### Task prompt
The whole listing below should be retyped exactly, without any images.

### Source material
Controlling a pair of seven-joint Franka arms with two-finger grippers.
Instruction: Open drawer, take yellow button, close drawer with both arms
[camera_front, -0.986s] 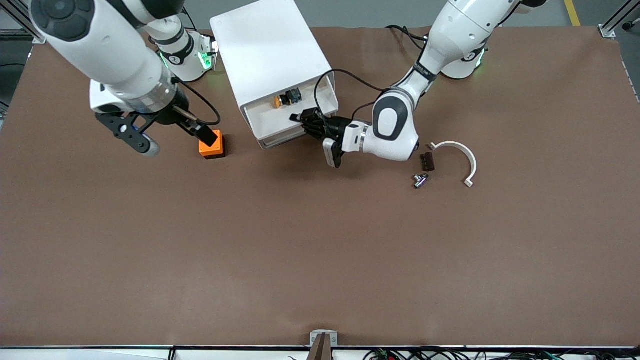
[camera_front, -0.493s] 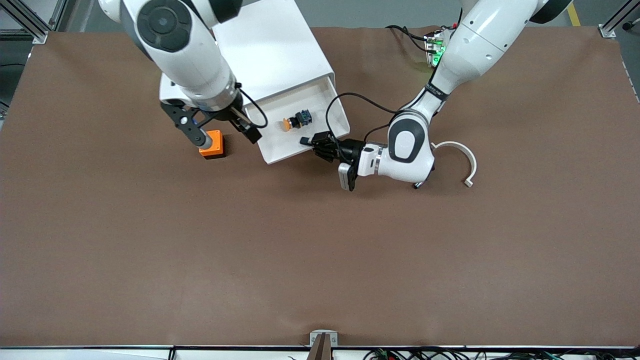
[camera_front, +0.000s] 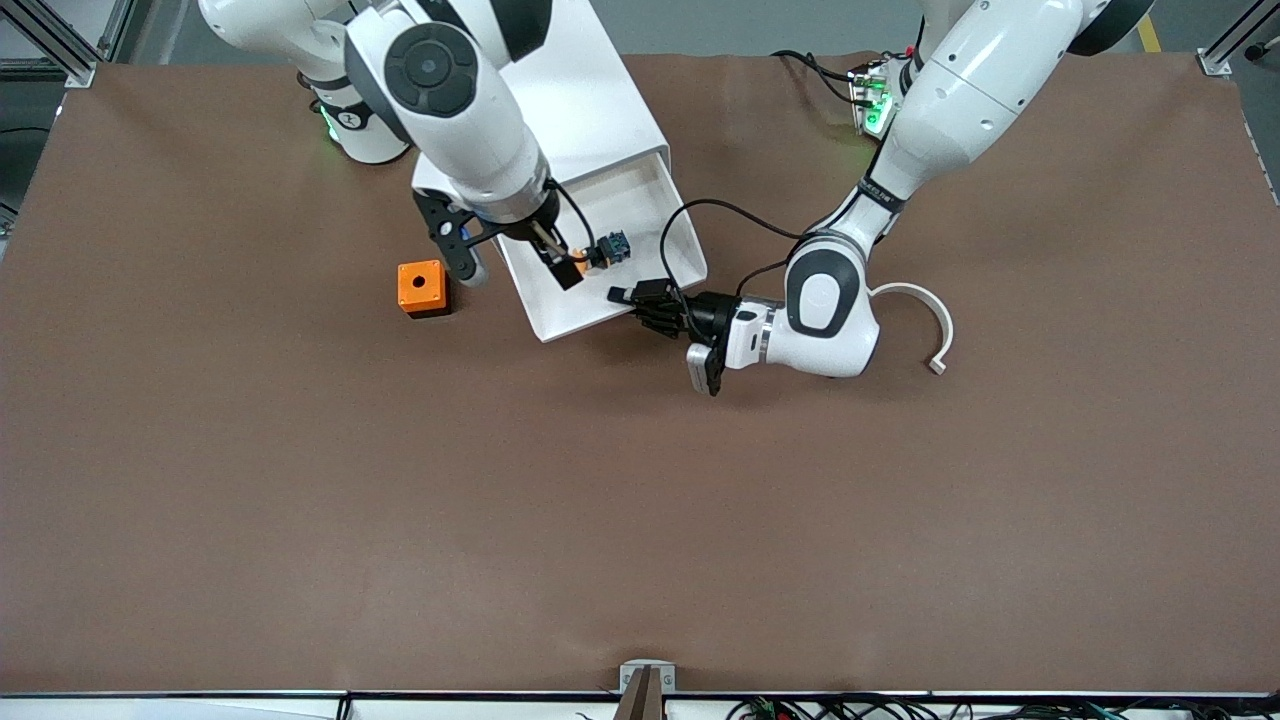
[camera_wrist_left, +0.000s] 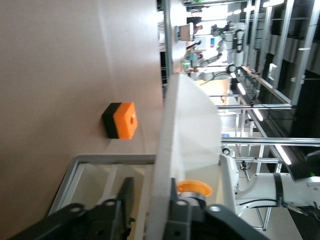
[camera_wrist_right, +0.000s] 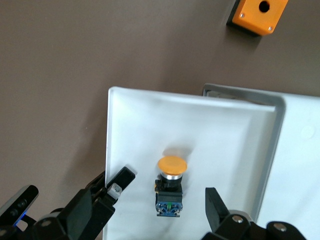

### Response
Controlling a pair of seven-joint Franka arms with two-finger grippers.
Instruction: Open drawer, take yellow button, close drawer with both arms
[camera_front, -0.986s] 
[camera_front, -0.493s] 
[camera_front, +0.000s] 
[camera_wrist_left, +0.000s] 
[camera_wrist_right, +0.000s] 

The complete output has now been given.